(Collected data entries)
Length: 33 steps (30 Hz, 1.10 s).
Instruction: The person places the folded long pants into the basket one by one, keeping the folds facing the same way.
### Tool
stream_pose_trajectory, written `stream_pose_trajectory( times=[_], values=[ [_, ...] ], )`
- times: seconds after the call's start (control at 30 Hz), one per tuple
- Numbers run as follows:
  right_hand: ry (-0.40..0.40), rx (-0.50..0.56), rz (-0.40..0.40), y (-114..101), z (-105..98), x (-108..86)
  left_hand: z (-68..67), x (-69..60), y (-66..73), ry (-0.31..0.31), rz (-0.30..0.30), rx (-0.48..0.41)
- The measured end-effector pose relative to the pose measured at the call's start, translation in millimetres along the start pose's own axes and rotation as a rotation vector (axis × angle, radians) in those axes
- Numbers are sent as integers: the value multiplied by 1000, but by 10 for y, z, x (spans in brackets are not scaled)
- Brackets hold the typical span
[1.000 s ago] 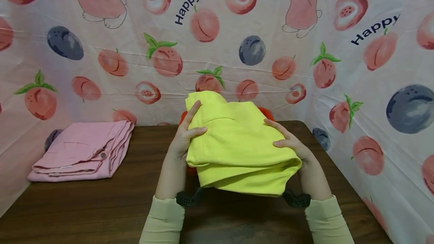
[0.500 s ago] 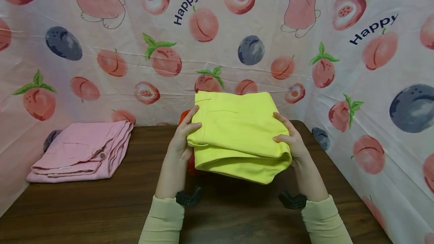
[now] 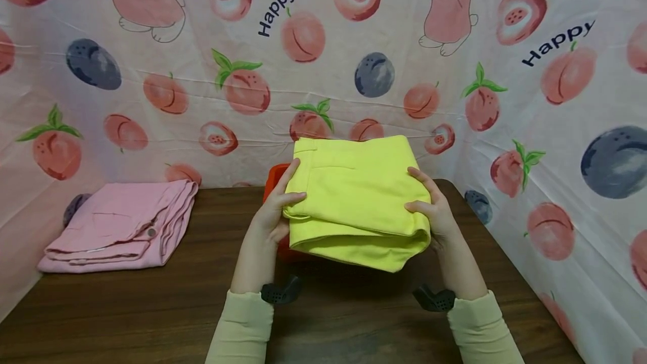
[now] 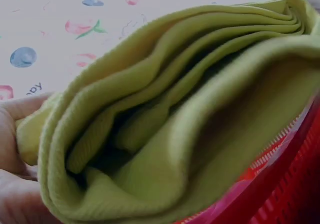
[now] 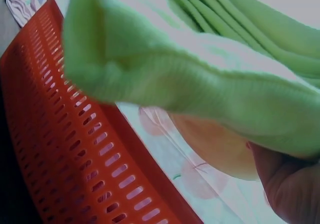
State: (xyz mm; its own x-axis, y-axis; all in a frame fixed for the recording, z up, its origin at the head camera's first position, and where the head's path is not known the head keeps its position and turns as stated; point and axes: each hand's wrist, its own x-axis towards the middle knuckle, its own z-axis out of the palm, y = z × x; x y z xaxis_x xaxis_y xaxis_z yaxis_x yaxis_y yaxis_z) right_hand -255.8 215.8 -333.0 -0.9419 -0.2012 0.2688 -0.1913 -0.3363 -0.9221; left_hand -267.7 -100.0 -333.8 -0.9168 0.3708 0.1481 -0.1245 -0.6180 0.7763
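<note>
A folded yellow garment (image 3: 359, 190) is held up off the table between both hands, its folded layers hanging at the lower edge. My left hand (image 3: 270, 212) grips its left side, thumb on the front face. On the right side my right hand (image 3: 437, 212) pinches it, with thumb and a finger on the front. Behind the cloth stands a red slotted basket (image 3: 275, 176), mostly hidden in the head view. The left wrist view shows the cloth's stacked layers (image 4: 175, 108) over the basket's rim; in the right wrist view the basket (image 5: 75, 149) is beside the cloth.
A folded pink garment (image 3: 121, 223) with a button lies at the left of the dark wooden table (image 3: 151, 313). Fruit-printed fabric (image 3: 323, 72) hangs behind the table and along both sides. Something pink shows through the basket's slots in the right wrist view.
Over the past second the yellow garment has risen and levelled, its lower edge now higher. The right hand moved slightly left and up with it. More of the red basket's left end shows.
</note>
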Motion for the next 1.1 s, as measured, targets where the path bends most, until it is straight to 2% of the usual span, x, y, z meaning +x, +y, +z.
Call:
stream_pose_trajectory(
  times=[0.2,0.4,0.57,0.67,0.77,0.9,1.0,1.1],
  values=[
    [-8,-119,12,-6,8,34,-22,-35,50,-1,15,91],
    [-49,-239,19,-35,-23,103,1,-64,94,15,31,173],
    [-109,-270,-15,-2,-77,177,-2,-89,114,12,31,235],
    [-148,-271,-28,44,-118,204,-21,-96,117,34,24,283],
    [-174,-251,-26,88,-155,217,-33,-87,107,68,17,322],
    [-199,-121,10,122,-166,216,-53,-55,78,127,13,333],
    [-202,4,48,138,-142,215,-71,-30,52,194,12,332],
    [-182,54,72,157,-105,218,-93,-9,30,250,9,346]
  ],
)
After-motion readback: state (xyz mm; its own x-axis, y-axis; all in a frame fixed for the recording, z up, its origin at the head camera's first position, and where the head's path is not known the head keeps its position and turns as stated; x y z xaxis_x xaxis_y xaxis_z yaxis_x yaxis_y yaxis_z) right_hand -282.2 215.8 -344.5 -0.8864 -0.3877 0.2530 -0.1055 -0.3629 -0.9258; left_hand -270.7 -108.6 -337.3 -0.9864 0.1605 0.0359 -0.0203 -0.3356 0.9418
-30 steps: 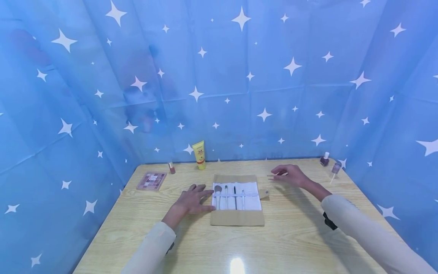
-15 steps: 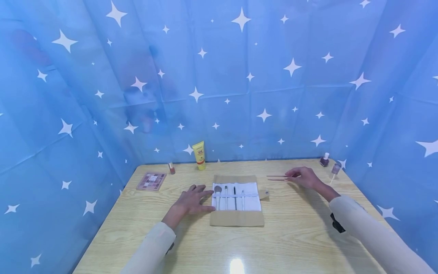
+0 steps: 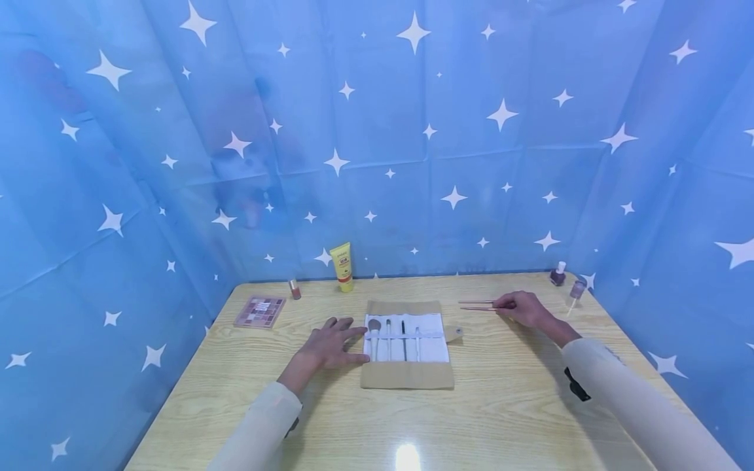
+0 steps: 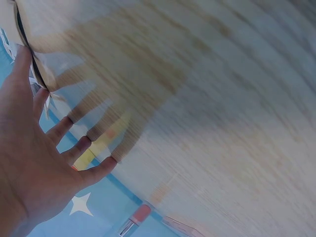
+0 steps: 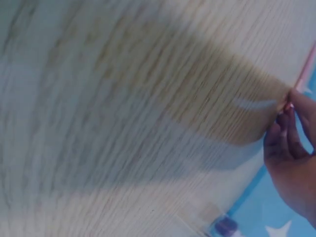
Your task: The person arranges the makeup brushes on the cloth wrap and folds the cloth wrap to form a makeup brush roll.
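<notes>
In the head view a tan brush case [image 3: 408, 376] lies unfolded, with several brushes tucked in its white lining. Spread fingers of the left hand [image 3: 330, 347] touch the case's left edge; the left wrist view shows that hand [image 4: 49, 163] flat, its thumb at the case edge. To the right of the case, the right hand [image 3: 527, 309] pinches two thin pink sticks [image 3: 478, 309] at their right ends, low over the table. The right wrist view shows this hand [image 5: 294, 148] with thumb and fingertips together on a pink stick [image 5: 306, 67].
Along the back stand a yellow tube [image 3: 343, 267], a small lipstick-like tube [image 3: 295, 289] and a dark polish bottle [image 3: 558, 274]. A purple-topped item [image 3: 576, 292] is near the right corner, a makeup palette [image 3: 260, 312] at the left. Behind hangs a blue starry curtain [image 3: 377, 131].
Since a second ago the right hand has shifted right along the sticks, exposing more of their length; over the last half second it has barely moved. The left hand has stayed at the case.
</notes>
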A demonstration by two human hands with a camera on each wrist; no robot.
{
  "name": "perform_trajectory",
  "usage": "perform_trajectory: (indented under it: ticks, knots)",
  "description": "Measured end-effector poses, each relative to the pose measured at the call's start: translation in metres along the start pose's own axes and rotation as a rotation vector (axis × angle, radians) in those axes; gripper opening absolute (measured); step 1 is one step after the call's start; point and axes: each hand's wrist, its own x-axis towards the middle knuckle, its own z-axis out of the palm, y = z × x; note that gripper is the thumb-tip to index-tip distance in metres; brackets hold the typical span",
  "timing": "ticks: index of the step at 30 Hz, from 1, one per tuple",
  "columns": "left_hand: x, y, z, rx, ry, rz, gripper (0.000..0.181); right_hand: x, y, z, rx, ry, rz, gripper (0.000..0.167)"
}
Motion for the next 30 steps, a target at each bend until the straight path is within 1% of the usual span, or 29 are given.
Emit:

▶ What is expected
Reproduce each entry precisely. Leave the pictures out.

▶ Solution below
Length: 33 steps (30 Hz, 1.10 s).
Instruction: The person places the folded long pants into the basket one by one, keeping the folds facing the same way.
### Tool
stream_pose_trajectory, written `stream_pose_trajectory( times=[_], values=[ [_, ...] ], )`
- times: seconds after the call's start (control at 30 Hz), one per tuple
- Numbers run as follows:
  right_hand: ry (-0.40..0.40), rx (-0.50..0.56), rz (-0.40..0.40), y (-114..101), z (-105..98), x (-108..86)
  left_hand: z (-68..67), x (-69..60), y (-66..73), ry (-0.31..0.31), rz (-0.30..0.30), rx (-0.48..0.41)
- The measured end-effector pose relative to the pose measured at the call's start, translation in millimetres along the start pose's own axes and rotation as a rotation vector (axis × angle, radians) in those axes
- Numbers are sent as integers: the value multiplied by 1000, but by 10 for y, z, x (spans in brackets are not scaled)
- Brackets hold the typical span
[1.000 s ago] 
[0.500 s ago] 
[now] 
[now] 
[now] 
State: (xyz mm; its own x-axis, y-axis; all in a frame fixed for the recording, z up, its origin at the head camera's first position, and where the head's path is not known the head keeps its position and turns as stated; point and axes: each hand's wrist, its own x-axis towards the middle knuckle, its own z-axis out of the palm, y = z × x; x y z xaxis_x xaxis_y xaxis_z yaxis_x yaxis_y yaxis_z) right_hand -255.8 215.8 -333.0 -0.9419 -0.2012 0.2688 -0.1913 -0.3363 -0.9221; left_hand -267.7 -100.0 -333.8 -0.9168 0.3708 0.1481 -0.1245 -0.6180 0.7763
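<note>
A folded yellow garment (image 3: 359, 190) is held up off the table between both hands, its folded layers hanging at the lower edge. My left hand (image 3: 270, 212) grips its left side, thumb on the front face. On the right side my right hand (image 3: 437, 212) pinches it, with thumb and a finger on the front. Behind the cloth stands a red slotted basket (image 3: 275, 176), mostly hidden in the head view. The left wrist view shows the cloth's stacked layers (image 4: 175, 108) over the basket's rim; in the right wrist view the basket (image 5: 75, 149) is beside the cloth.
A folded pink garment (image 3: 121, 223) with a button lies at the left of the dark wooden table (image 3: 151, 313). Fruit-printed fabric (image 3: 323, 72) hangs behind the table and along both sides. Something pink shows through the basket's slots in the right wrist view.
Over the past second the yellow garment has risen and levelled, its lower edge now higher. The right hand moved slightly left and up with it. More of the red basket's left end shows.
</note>
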Motion for the next 1.1 s, as measured, targets where the path bends most, until it is straight to 2% of the usual span, x, y, z meaning +x, +y, +z.
Call:
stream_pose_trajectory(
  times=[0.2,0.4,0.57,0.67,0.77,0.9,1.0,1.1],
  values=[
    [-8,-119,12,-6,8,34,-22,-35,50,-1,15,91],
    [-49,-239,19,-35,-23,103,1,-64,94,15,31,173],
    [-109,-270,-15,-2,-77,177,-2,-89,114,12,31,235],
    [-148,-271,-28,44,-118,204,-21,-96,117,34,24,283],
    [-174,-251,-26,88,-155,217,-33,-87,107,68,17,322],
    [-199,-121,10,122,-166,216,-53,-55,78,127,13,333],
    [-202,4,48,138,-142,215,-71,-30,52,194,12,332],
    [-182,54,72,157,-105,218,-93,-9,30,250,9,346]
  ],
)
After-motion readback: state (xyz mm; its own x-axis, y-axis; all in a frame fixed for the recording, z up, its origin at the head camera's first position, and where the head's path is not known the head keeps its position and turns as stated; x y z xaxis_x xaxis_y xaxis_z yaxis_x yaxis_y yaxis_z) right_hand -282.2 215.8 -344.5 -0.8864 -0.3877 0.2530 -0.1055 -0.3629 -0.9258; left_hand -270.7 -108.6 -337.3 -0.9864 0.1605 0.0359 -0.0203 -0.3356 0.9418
-30 steps: 
-15 steps: 
+0 steps: 
+0 steps: 
+0 steps: 
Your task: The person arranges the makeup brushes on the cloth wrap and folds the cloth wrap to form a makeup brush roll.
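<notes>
In the head view a tan brush case [image 3: 408, 376] lies unfolded, with several brushes tucked in its white lining. Spread fingers of the left hand [image 3: 330, 347] touch the case's left edge; the left wrist view shows that hand [image 4: 49, 163] flat, its thumb at the case edge. To the right of the case, the right hand [image 3: 527, 309] pinches two thin pink sticks [image 3: 478, 309] at their right ends, low over the table. The right wrist view shows this hand [image 5: 294, 148] with thumb and fingertips together on a pink stick [image 5: 306, 67].
Along the back stand a yellow tube [image 3: 343, 267], a small lipstick-like tube [image 3: 295, 289] and a dark polish bottle [image 3: 558, 274]. A purple-topped item [image 3: 576, 292] is near the right corner, a makeup palette [image 3: 260, 312] at the left. Behind hangs a blue starry curtain [image 3: 377, 131].
Since a second ago the right hand has shifted right along the sticks, exposing more of their length; over the last half second it has barely moved. The left hand has stayed at the case.
</notes>
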A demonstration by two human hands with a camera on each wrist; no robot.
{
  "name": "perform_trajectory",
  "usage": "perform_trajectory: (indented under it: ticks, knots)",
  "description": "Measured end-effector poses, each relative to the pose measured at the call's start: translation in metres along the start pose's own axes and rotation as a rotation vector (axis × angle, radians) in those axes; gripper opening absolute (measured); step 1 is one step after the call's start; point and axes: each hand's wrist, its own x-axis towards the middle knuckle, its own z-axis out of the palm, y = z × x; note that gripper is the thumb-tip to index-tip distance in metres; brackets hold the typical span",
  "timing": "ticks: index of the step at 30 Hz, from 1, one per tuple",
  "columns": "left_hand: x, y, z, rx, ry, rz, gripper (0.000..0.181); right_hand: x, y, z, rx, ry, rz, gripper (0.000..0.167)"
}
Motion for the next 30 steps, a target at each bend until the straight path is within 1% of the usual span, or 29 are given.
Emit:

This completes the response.